I lunghi viaggi durante il Mondiale
Curaçao è stata sorteggiata nel girone E dei Mondiali con Germania, Costa d’Avorio ed Ecuador. E’ stato calcolato che da Boca Raton, sede del ritiro in Florida, la nazionale caraibica dovrà percorrere 10.121 km nei viaggi di andata e ritorno per giocare le tre partite a Houston (contro i tedeschi, domenica 14 giugno), a Kansas City (con l’Ecuador) e Philadelphia (all’ultima giornata con la Costa d’Avorio).
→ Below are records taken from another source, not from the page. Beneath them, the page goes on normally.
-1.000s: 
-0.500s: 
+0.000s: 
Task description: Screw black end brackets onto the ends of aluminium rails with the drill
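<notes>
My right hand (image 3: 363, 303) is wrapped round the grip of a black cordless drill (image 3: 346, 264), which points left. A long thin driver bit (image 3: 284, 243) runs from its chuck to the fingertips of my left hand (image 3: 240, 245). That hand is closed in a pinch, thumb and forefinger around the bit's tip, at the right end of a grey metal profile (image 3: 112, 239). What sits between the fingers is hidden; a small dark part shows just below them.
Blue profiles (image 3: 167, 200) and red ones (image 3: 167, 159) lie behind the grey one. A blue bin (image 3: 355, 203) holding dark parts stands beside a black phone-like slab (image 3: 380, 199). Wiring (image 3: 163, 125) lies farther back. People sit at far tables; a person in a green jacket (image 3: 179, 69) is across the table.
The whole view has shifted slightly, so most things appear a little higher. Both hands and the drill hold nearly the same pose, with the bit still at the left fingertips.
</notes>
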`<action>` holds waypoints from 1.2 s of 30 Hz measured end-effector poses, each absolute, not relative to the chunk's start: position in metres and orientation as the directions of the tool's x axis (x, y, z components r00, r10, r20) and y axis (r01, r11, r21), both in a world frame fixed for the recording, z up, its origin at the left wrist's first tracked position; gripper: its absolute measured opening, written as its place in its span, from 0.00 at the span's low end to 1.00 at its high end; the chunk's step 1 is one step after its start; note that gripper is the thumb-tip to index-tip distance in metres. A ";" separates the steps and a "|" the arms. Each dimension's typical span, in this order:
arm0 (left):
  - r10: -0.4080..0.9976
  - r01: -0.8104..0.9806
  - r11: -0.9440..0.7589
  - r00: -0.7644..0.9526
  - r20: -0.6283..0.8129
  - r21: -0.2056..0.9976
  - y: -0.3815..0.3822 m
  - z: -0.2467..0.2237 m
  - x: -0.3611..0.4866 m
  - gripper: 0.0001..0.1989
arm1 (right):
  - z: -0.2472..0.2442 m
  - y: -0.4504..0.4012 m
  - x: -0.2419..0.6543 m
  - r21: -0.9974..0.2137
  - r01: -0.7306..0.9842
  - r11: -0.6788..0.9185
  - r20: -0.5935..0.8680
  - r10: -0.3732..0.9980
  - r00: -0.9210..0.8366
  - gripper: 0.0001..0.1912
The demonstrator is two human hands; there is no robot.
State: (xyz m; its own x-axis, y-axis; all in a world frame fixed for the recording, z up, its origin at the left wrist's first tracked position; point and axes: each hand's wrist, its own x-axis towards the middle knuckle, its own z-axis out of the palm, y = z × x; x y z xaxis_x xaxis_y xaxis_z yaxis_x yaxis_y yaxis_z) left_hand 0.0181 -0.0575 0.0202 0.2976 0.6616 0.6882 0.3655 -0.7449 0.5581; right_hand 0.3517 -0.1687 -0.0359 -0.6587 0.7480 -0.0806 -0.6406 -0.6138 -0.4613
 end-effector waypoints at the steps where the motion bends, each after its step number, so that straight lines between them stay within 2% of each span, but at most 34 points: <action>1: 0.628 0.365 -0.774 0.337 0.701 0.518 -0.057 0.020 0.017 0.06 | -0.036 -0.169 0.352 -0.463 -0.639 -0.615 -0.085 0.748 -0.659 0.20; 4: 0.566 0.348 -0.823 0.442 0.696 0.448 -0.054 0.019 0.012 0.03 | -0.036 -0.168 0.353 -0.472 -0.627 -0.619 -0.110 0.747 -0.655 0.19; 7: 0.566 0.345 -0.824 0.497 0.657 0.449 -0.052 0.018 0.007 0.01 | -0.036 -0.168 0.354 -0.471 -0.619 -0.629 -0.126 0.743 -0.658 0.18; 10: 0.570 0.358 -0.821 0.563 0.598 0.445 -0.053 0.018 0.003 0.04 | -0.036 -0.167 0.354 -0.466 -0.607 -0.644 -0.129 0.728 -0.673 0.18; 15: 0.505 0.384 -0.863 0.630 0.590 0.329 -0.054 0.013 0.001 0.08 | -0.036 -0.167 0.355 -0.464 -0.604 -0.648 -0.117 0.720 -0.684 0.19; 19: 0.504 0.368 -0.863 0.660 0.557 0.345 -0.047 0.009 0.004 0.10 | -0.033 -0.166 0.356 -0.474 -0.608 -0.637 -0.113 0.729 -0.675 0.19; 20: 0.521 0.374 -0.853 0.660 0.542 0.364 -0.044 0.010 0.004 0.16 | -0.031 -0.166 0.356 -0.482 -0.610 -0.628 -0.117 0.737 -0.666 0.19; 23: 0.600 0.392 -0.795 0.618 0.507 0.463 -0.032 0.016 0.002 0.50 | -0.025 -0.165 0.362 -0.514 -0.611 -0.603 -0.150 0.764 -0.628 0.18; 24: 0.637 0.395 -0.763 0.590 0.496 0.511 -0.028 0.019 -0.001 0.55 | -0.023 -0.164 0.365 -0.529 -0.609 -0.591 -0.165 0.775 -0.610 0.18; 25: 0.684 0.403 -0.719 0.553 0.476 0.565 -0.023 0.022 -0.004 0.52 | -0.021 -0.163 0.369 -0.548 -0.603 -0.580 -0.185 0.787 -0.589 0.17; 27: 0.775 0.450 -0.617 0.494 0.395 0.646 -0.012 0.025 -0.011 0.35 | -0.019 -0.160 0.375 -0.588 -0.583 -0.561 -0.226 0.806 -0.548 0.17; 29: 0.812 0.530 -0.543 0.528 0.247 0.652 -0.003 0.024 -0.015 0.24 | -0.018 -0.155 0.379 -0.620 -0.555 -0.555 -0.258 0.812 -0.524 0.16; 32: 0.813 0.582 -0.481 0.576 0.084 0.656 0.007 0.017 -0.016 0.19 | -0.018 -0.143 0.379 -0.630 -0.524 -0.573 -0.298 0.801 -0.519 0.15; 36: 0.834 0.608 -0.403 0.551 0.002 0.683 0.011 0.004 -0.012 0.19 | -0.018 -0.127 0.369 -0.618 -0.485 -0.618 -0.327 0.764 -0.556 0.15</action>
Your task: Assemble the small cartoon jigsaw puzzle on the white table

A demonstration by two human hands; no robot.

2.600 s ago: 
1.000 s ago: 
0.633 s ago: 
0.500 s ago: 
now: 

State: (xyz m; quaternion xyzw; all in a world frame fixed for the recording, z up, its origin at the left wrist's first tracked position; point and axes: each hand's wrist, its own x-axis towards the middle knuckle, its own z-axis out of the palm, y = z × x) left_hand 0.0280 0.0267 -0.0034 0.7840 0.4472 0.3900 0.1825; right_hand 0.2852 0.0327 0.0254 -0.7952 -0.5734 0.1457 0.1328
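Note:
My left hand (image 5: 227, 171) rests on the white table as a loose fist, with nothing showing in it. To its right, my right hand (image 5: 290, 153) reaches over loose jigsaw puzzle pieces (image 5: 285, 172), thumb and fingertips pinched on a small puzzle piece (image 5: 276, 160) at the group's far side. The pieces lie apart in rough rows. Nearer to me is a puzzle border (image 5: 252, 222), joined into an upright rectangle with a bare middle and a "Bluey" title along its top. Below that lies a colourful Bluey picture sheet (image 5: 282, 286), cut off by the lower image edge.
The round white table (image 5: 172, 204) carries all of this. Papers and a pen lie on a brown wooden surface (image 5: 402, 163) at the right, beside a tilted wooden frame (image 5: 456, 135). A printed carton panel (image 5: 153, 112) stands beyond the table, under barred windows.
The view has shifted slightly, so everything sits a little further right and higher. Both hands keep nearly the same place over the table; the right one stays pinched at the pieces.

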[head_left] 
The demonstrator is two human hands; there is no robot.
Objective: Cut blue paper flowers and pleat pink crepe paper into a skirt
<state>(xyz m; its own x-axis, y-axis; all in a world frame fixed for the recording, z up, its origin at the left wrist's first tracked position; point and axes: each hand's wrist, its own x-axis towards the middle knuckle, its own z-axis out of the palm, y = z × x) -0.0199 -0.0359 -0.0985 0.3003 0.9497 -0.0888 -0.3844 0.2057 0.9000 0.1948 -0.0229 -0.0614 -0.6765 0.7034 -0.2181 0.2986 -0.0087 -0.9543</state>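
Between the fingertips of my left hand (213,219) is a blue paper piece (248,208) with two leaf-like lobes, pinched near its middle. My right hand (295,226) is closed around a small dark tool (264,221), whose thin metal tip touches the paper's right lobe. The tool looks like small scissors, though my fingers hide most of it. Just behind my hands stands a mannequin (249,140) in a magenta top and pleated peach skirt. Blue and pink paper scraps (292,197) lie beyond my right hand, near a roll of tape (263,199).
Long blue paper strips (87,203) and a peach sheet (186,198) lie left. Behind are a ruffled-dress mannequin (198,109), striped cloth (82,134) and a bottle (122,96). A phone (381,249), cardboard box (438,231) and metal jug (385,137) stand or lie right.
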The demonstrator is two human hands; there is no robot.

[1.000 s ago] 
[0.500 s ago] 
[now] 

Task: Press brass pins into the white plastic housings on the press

Lo scuolabus come mezzo di trasporto
Prima ancora di debuttare nel Mondiale, la nazionale di Curaçao si è presa la scena fuori dal campo presentandosi agli allenamenti nel ritiro in Florida a bordo di un vecchio scuolabus blu senza finestrini. Al suo interno era in corso una festa tra i calciatori con bandiere, musica e cori.
😅 🇨🇼 ¡EL SHOW DE CURAZAO!
Así la llegada a su último partido de preparación de esta selección previo al Mundial.
En un autobús escolar, sin ventanas y mucha fiesta 🎉
(vía Nedu_brazil01) pic.twitter.com/KCsasYxehU
— ESPN.com.mx (@ESPNmx) June 7, 2026
Opposta a Germania, Costa d’Avorio ed Ecuador, per qualificarsi ai sedicesimi Curaçao deve piazzarsi ai primi due posti della classifica oppure rientrare tra le otto migliori terze dei 12 gironi.